* _PROBLEM DESCRIPTION_
Of all the lines in the records below, copy only those that contain the string "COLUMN".

* _RECORDS FOR PROCESSING_
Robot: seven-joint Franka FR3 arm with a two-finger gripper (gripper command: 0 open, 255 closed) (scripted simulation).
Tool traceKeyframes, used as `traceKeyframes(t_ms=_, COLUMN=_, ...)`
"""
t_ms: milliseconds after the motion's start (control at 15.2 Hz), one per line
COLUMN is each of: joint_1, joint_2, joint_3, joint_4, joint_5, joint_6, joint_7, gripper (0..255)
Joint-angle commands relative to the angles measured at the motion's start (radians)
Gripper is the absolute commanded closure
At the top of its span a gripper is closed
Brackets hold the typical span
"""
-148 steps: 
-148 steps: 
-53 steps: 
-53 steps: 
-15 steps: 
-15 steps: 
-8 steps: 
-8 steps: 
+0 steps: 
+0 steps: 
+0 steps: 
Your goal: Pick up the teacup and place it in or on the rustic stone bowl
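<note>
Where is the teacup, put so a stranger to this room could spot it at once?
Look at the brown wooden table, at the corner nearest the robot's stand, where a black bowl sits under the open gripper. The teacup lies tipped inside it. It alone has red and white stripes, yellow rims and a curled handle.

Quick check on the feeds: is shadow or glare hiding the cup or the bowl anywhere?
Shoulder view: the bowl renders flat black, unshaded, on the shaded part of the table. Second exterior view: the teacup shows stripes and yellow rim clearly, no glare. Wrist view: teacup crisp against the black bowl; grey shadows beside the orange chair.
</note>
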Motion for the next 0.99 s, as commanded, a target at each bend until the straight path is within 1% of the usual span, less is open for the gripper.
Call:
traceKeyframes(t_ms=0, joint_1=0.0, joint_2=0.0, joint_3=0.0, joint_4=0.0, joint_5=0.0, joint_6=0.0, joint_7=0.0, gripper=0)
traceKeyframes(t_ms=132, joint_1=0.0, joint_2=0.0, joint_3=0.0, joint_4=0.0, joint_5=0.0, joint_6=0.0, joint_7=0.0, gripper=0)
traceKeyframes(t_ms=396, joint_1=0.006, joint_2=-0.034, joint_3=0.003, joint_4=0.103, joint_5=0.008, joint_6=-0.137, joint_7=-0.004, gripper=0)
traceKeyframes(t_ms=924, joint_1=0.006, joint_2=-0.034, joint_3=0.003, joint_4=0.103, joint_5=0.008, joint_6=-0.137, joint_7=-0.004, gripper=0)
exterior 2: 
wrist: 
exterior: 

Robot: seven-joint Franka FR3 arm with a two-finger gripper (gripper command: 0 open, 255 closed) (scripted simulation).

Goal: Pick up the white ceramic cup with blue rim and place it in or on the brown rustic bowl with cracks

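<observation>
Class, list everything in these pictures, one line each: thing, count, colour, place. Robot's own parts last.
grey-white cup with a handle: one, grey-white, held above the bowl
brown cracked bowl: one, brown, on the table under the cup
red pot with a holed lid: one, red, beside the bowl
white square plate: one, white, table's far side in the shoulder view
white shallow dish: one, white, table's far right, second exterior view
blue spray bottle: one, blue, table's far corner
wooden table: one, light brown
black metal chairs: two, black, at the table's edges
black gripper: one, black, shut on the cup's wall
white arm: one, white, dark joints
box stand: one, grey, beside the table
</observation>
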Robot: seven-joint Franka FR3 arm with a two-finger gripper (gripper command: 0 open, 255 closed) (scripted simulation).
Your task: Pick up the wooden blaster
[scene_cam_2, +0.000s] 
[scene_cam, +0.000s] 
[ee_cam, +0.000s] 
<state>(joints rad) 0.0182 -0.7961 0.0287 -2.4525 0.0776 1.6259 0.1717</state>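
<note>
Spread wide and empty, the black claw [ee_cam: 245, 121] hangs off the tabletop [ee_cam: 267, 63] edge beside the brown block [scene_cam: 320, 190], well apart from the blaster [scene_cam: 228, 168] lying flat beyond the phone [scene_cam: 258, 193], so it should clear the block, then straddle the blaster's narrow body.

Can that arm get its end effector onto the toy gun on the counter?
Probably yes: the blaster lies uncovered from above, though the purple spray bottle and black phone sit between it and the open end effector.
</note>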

* _EXERCISE SOLUTION_
Tool traceKeyframes, used as `traceKeyframes(t_ms=_, COLUMN=_, ...)`
COLUMN is each of: joint_1, joint_2, joint_3, joint_4, joint_5, joint_6, joint_7, gripper (0..255)

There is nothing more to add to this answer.